### EXERCISE DETAILS
Scan the records below for the line containing "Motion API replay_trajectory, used" and the line containing "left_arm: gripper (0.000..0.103". Copy both, plus every line between, exactly.

....................

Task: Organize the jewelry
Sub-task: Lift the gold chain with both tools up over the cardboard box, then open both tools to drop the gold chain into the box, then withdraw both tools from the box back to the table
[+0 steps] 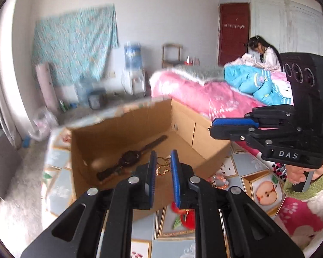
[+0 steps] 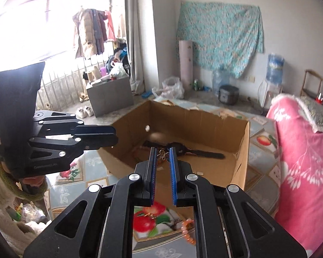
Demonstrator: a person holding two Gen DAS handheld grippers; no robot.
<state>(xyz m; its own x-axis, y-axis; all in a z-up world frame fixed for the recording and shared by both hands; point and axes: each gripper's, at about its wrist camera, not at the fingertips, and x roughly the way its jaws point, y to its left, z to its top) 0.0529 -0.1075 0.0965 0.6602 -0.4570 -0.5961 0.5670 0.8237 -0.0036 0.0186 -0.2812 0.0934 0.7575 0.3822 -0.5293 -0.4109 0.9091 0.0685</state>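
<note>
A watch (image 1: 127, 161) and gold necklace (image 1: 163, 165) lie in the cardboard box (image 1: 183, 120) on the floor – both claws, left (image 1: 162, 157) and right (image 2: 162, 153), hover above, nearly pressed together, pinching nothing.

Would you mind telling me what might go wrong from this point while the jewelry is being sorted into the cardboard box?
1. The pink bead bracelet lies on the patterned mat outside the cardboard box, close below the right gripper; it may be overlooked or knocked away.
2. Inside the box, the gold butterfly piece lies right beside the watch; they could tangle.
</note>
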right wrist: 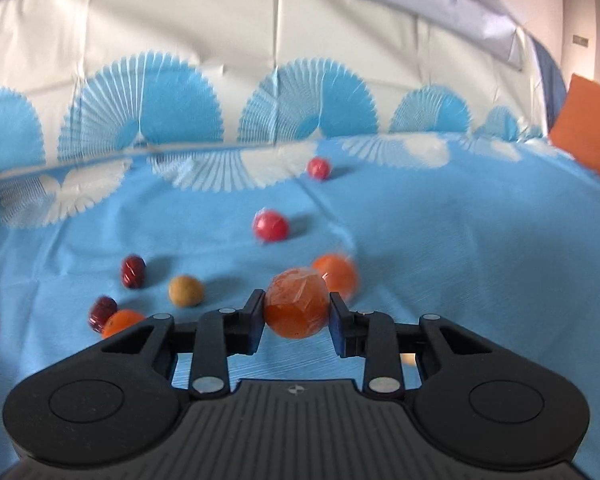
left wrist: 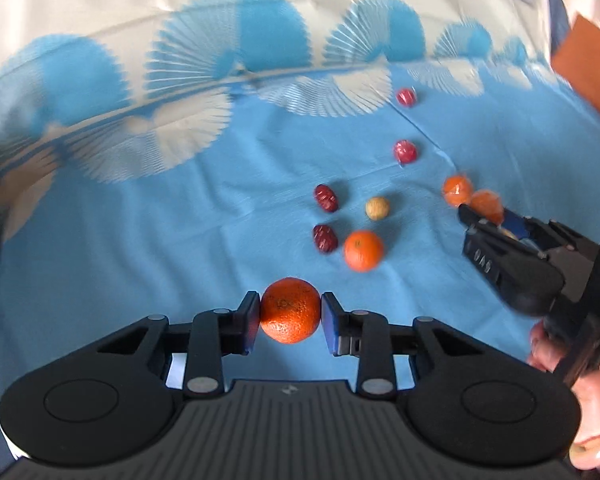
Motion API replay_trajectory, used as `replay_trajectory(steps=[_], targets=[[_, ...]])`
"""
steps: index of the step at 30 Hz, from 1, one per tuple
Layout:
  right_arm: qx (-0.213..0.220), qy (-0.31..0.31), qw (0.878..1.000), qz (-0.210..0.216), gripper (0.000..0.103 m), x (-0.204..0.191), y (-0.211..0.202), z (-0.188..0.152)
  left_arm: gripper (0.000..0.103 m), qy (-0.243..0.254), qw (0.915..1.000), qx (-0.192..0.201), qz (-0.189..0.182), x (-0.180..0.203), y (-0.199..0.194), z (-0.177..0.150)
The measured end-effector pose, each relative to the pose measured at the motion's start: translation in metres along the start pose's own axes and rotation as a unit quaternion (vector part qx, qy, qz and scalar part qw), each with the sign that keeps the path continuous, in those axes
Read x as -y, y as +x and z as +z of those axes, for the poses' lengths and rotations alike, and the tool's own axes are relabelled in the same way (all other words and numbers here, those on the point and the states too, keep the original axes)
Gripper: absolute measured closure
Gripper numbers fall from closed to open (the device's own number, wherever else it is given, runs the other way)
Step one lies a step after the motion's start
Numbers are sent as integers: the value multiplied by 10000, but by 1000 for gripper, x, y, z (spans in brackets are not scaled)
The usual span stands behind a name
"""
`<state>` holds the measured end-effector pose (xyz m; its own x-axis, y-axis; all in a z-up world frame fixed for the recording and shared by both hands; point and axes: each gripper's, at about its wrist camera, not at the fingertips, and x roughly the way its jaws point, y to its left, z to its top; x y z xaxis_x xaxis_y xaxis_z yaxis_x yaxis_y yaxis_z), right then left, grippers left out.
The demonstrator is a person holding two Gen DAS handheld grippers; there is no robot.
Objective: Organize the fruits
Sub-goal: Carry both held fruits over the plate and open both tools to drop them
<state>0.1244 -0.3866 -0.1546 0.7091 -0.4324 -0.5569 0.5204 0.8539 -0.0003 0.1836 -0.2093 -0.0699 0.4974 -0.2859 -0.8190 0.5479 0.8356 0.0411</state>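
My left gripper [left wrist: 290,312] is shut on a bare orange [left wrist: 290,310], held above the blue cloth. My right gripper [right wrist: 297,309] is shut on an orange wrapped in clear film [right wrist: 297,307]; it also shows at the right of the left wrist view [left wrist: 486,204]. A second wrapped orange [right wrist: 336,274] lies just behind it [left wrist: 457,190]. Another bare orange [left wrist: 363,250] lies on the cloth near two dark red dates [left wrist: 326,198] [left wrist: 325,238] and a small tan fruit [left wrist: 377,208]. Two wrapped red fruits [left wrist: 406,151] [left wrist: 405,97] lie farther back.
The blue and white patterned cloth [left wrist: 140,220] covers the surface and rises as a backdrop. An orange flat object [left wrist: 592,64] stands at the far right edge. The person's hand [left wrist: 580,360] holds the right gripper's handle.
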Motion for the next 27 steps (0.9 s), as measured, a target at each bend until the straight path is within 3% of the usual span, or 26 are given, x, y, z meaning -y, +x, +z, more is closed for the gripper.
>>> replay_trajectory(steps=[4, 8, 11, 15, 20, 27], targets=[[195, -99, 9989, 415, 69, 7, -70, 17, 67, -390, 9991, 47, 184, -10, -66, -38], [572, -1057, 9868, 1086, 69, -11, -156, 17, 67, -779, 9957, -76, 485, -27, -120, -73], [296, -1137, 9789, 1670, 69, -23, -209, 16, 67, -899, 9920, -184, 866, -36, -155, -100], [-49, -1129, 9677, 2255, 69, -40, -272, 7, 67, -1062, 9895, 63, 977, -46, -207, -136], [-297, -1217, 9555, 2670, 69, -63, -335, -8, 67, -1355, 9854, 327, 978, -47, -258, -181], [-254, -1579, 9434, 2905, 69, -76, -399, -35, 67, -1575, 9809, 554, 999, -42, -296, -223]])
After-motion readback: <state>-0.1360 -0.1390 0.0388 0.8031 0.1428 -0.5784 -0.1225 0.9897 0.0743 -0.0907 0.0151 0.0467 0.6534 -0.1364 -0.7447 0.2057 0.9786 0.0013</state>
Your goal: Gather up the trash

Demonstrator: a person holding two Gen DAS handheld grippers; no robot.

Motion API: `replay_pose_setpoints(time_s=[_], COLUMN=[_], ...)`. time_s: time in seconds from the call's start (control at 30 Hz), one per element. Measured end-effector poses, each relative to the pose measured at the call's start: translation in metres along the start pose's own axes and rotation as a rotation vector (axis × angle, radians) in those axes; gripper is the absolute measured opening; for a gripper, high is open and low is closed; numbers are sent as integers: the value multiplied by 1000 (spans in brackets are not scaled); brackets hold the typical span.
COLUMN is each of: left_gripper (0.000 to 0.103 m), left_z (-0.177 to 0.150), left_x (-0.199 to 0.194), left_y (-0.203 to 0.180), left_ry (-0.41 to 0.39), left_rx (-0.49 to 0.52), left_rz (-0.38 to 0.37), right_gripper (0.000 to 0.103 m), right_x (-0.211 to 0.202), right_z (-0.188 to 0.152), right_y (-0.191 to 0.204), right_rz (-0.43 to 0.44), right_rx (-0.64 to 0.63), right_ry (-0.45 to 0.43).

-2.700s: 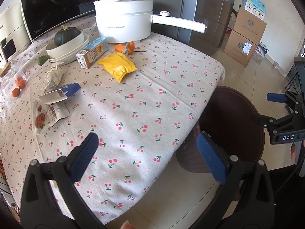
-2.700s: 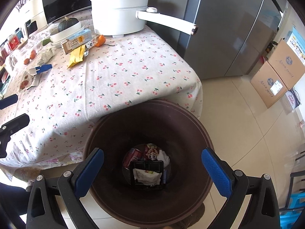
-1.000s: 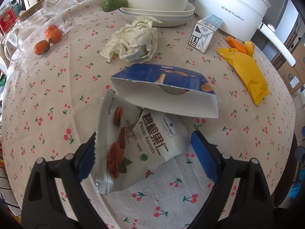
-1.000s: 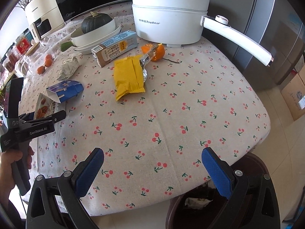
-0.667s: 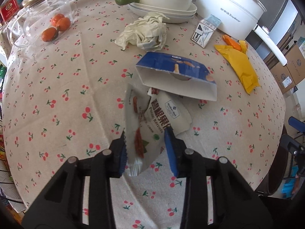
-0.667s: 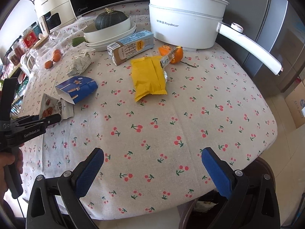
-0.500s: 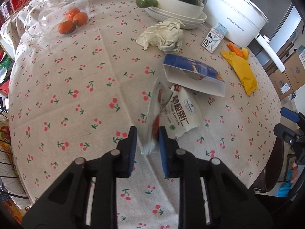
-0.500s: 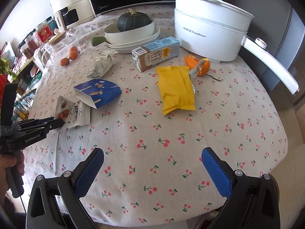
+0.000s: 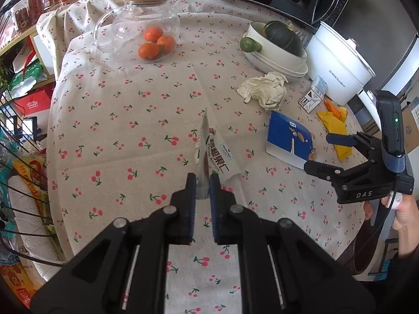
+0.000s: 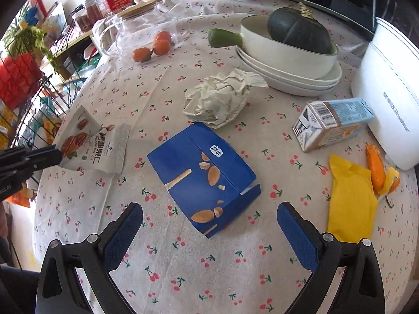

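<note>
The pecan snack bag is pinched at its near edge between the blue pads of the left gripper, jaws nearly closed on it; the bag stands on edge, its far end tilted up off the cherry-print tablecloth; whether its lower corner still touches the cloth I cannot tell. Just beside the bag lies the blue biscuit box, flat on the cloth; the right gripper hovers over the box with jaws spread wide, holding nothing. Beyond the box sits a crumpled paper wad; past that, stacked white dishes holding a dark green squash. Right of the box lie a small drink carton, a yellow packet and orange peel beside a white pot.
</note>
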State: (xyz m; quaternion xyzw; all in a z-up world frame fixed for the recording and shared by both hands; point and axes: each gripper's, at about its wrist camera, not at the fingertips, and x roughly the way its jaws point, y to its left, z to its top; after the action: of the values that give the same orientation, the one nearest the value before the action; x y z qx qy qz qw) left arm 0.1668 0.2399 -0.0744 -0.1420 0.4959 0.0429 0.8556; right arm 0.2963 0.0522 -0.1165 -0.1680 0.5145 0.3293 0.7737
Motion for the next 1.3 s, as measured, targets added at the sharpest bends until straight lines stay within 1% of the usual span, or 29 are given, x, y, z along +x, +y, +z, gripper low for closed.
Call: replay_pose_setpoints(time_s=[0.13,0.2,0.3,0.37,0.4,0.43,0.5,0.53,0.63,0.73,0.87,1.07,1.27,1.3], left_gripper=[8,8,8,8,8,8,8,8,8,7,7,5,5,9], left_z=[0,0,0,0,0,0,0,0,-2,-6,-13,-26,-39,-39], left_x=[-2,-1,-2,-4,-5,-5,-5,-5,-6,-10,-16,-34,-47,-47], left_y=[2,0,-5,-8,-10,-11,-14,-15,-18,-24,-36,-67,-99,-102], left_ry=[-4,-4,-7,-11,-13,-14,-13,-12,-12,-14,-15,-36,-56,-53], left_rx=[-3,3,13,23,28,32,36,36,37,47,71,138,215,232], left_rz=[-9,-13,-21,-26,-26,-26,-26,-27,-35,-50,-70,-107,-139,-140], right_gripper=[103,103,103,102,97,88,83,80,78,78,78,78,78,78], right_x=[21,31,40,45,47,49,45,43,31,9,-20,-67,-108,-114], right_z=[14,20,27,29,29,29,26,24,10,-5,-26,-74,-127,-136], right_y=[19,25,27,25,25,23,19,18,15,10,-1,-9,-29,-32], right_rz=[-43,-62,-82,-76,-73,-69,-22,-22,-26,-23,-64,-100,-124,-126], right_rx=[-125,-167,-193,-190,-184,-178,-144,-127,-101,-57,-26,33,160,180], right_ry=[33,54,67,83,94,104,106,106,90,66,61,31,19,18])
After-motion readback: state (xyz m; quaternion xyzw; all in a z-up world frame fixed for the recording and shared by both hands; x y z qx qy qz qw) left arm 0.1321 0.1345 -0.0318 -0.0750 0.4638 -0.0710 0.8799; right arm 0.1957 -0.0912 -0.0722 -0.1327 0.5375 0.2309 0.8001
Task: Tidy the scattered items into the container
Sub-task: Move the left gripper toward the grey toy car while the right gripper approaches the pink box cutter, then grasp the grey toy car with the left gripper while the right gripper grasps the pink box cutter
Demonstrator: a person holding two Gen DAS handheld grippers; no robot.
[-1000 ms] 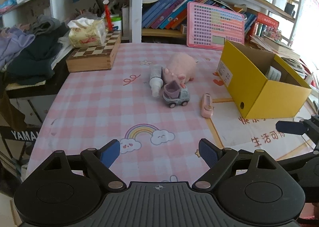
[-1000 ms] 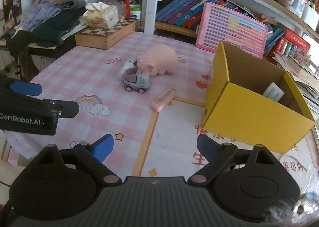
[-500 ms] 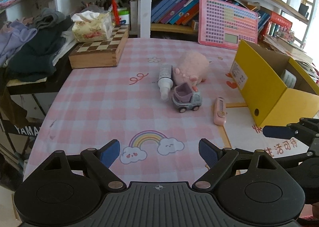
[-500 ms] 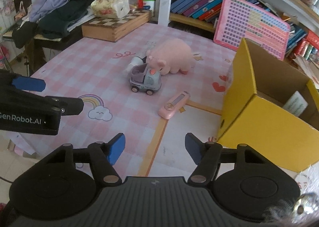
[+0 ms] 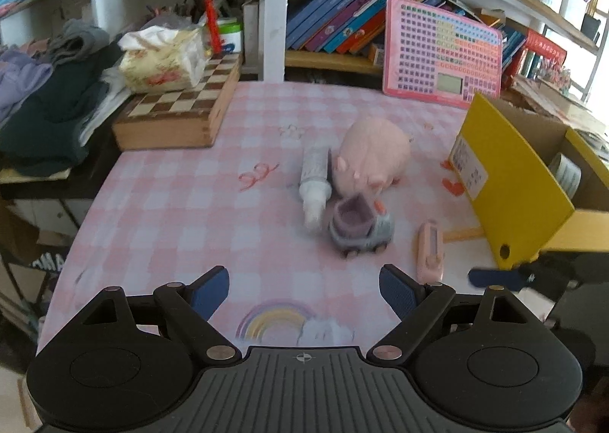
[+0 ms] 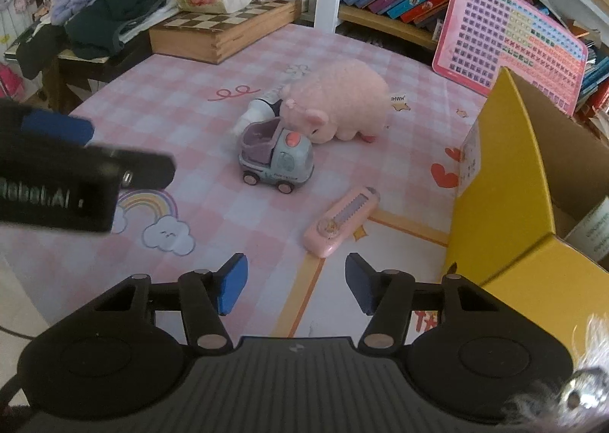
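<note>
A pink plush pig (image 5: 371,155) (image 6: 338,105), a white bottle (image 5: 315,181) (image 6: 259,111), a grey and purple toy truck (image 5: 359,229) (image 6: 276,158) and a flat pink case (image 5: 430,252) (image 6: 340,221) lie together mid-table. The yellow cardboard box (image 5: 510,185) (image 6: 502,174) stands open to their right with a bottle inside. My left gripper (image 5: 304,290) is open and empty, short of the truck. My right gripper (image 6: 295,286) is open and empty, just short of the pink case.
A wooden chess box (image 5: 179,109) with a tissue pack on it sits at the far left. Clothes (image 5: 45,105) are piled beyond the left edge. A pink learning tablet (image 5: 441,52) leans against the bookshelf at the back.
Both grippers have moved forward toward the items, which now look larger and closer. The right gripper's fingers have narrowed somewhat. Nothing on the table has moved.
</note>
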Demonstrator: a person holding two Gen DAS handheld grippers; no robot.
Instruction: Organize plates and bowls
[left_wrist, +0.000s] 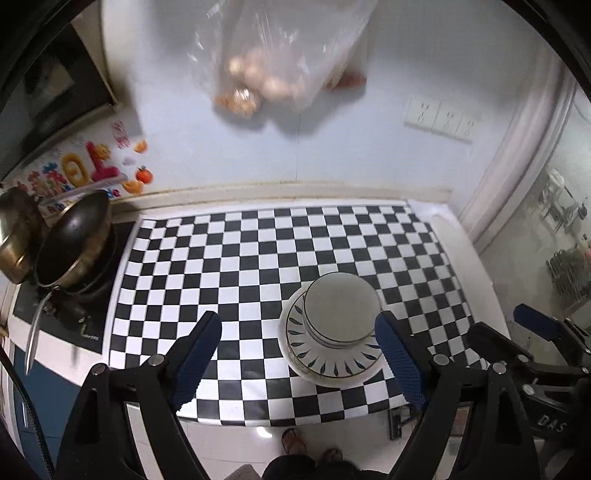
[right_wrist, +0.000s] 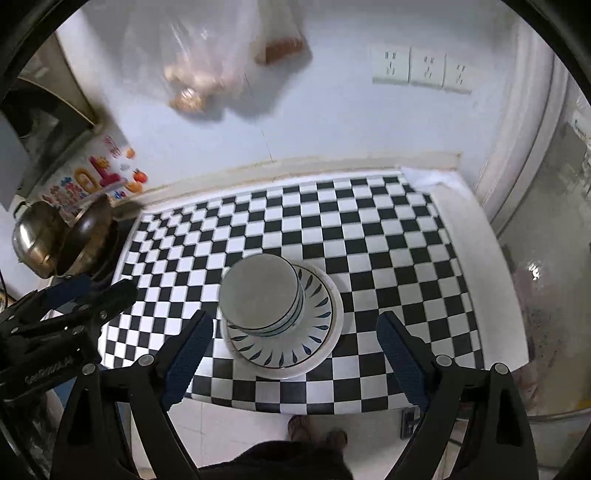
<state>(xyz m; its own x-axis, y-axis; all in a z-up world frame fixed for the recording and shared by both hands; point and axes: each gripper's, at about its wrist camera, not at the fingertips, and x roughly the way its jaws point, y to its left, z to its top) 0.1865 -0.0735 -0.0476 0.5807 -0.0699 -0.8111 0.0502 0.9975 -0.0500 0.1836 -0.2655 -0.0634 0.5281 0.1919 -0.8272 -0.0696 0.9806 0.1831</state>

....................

### RESULT OF THE EXERCISE
Motion API replay_trajectory, used as `replay_trajectory(steps=[_], targets=[[_, ...]])`
"""
steps: index of the step at 30 Hz, from 1, one per tuple
Layout:
  right_arm: qx (-0.213..0.220), qy (-0.31..0.31), qw (0.878..1.000), qz (-0.210..0.216), gripper (0.000..0.103 m), x (-0.204..0.191), y (-0.211..0.202), z (-0.188..0.152)
  left_arm: gripper (0.000..0.103 m), qy (-0.243..0.254), qw (0.915..1.000), qx (-0.192..0.201), qz (-0.189..0.182), x (-0.180..0.203), y (-0.199..0.194), z (-0.177..0.150)

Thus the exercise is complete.